A urease-negative, fusiform, novel bacterium named Helicobacter saguini was isolated from the intestines and feces of cotton-top tamarins (CTTs) with chronic colitis. Helicobacter sp. was detected in 69% of feces or intestinal samples from 116 CTTs. The draft genome sequence, obtained by Illumina MiSeq sequencing, for H. saguini isolate MIT 97-6194-5, consisting of ∼2.9 Mb with a G+C content of 35% and 2,704 genes, was annotated using the NCBI Prokaryotic Genomes Automatic Annotation Pipeline. H. saguini contains homologous genes of known virulence factors found in other enterohepatic helicobacter species (EHS) and H. pylori. These include flagellin, γ-glutamyl transpeptidase (ggt), collagenase, the secreted serine protease htrA, and components of a type VI secretion system, but the genome does not harbor genes for cytolethal distending toxin (cdt). H. saguini MIT 97-6194-5 induced significant levels of interleukin-8 (IL-8) in HT-29 cell culture supernatants by 4 h, which increased through 24 h. mRNAs for the proinflammatory cytokines IL-1β, tumor necrosis factor alpha (TNF-α), IL-10, and IL-6 and the chemokine CXCL1 were upregulated in cocultured HT-29 cells at 4 h compared to levels in control cells. At 3 months postinfection, all H. saguini-monoassociated gnotobiotic C57BL/129 IL-10−/− mice were colonized and had seroconverted to H. saguini antigen with a significant Th1-associated increase in IgG2c (P < 0.0001). H. saguini induced a significant typhlocolitis, associated epithelial defects, mucosa-associated lymphoid tissue (MALT) hyperplasia, and dysplasia. Inflammatory cytokines IL-22, IL-17a, IL-1β, gamma interferon (IFN-γ), and TNF-α, as well as inducible nitric oxide synthase (iNOS) were significantly upregulated in the cecal tissues of infected mice. The expression of the DNA damage response molecule γ-H2AX was significantly higher in the ceca of H. saguini-infected gnotobiotic mice than in the controls. This model using a nonhuman primate Helicobacter sp. can be used to study the pathogenic potential of EHS isolated from primates with naturally occurring inflammatory bowel disease (IBD) and colon cancer.

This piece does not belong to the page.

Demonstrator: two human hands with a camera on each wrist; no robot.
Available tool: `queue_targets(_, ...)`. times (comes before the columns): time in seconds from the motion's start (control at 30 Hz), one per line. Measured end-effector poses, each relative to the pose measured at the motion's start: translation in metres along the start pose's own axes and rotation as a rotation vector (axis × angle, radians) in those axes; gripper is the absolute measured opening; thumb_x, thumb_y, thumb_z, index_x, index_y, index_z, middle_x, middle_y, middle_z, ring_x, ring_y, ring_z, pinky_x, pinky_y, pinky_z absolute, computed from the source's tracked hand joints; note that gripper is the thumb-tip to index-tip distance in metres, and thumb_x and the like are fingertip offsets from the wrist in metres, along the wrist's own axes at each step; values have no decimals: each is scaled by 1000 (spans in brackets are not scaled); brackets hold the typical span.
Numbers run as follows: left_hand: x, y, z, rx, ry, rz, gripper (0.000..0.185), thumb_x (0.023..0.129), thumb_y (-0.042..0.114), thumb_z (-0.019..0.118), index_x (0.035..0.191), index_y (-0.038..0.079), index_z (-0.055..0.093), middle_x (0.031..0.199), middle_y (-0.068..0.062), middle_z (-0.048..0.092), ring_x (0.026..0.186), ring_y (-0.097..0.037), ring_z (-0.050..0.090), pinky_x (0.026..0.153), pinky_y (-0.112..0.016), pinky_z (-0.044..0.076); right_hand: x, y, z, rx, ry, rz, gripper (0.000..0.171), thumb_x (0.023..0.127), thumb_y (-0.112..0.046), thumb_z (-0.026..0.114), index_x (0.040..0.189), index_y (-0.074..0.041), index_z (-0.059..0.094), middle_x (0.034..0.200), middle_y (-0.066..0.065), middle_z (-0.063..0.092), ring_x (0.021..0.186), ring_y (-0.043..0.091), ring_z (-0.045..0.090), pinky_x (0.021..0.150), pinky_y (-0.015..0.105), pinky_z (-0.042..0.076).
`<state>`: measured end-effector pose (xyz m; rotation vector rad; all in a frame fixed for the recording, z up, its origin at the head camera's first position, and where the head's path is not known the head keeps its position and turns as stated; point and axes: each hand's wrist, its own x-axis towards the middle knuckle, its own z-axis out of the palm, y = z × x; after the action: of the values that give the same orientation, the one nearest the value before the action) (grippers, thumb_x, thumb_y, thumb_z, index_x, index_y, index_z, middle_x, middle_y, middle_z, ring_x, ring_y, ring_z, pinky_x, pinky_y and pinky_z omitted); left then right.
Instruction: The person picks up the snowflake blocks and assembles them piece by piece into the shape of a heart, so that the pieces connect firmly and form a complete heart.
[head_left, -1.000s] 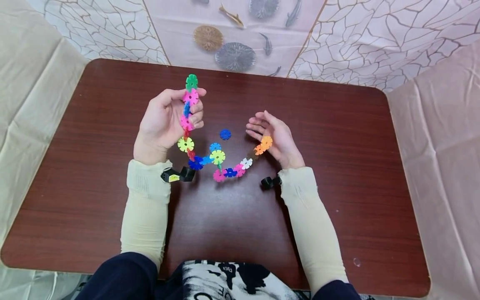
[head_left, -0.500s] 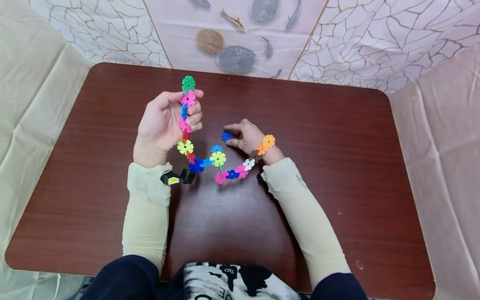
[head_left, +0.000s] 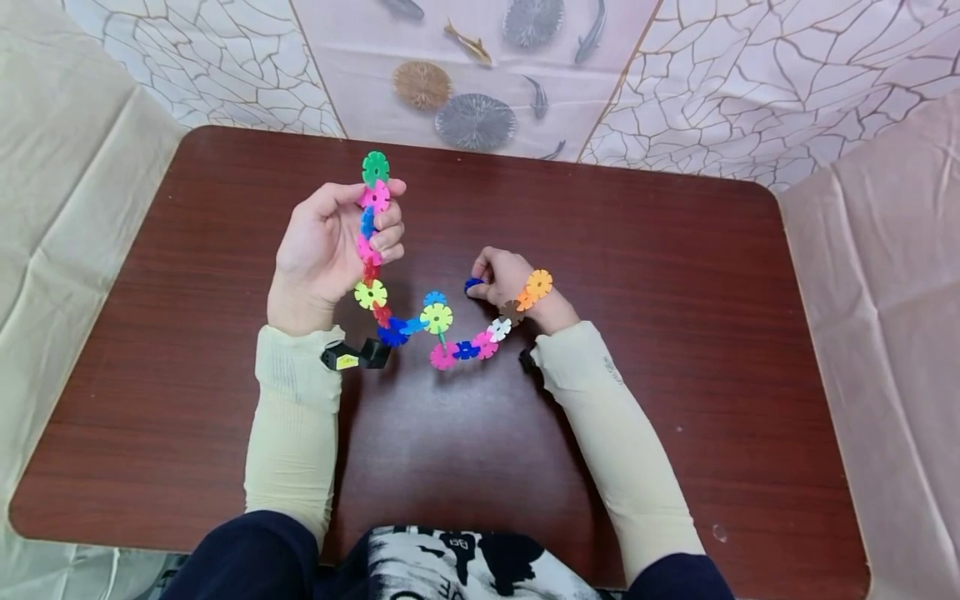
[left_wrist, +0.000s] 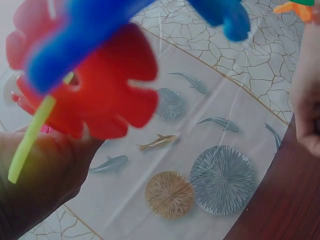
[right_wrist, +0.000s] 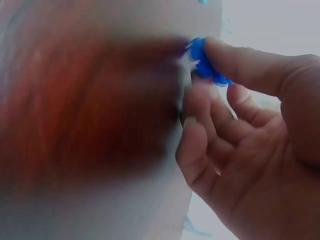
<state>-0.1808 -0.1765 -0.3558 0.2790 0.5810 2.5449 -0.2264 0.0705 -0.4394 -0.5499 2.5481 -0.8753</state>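
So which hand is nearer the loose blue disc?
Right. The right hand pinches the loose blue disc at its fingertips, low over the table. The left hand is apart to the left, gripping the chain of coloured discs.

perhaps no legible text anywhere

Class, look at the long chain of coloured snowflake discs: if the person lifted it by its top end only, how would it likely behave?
The chain would probably flex, not stay rigid: below the left hand it already bends and curves across the table. It likely feels light, being thin plastic discs. Joints are slotted, so hard tugs might separate them.
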Motion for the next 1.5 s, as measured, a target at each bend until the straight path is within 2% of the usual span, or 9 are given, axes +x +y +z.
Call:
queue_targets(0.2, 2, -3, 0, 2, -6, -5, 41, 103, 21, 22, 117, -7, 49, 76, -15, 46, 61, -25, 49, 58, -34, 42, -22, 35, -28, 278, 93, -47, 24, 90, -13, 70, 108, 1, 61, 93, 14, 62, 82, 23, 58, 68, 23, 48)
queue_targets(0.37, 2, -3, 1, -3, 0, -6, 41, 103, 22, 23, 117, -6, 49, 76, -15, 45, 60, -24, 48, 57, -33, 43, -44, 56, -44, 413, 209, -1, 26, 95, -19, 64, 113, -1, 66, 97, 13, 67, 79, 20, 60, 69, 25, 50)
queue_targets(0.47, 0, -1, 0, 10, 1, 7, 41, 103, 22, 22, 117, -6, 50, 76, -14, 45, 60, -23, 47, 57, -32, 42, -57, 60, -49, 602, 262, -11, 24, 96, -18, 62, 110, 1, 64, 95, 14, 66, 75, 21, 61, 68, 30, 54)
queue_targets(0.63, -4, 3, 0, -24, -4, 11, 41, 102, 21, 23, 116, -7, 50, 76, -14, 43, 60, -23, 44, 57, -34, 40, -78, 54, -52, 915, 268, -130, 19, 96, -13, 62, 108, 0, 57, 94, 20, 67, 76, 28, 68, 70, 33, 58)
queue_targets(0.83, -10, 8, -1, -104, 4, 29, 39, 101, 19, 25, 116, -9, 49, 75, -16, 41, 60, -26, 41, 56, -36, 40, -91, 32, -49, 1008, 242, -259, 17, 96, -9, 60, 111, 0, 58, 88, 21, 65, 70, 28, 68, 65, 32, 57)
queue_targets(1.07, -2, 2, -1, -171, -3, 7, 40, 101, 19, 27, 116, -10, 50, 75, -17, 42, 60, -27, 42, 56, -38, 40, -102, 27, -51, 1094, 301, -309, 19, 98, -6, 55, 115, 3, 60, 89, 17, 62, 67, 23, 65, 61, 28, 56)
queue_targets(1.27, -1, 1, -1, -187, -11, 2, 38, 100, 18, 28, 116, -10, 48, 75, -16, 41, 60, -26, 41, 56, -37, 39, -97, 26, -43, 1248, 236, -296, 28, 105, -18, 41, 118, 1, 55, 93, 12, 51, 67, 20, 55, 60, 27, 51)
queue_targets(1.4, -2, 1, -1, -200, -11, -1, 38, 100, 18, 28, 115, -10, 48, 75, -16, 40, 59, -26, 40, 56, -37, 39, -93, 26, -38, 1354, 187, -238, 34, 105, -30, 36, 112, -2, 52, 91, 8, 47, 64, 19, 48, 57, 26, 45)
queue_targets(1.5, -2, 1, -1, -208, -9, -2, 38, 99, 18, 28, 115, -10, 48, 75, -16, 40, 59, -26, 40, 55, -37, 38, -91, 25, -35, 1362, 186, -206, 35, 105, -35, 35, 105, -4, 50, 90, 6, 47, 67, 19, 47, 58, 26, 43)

机译:从患有慢性结肠炎的棉顶猴(CTT)的肠和粪便中分离出一种脲酶阴性,梭状形式的新型细菌,称为萨基尼螺旋杆菌。幽门螺杆菌在116例CTT中,有69%的粪便或肠标本中检出了这种毒素。使用NCBI原核基因组自动注释法,通过Illumina MiSeq测序获得的Saguini分离株MIT 97-6194-5的基因组序列草稿由2.9 Mb的G + C含量为35%和2,704个基因组成。管道。 saguini菌含有在其他肠肝幽门螺杆菌(EHS)和幽门螺杆菌中发现的已知毒力因子的同源基因。这些包括鞭毛蛋白,γ-谷氨酰转肽酶(ggt),胶原酶,分泌的丝氨酸蛋白酶htrA和VI型分泌系统的成分,但基因组中没有细胞致死性扩张毒素(cdt)的基因。 H. saguini MIT 97-6194-5诱导HT-29细胞培养上清液中的白细胞介素8(IL-8)水平显着增加了4 h,并持续了24 h。与共培养的HT-29细胞相比,与对照细胞相比,促炎细胞因子IL-1β,肿瘤坏死因子α(TNF-α),IL-10和IL-6以及趋化因子CXCL1的mRNA在4 h共上调。感染后3个月,所有鼠尾草单链相关致病菌C57BL / 129 IL-10 -// 小鼠均定居,并血清转化为鼠尾草抗原,其Th1相关联的IgG2c显着增加(P <0.0001)。 H. saguini引起严重的淋巴炎,相关的上皮缺损,粘膜相关的淋巴样组织(MALT)增生和不典型增生。在感染小鼠的盲肠组织中,炎性细胞因子IL-22,IL-17a,IL-1β,γ干扰素(IFN-γ)和TNF-α以及诱导型一氧化氮合酶(iNOS)明显上调。 DNA损伤反应分子γ-H2AX的表达在感染沙哑菌的致生菌小鼠的盲肠中明显高于对照组。该模型使用非人类灵长类幽门螺杆菌。可用于研究从患有自然发炎性肠病(IBD)和结肠癌的灵长类动物中分离出的EHS的致病潜力。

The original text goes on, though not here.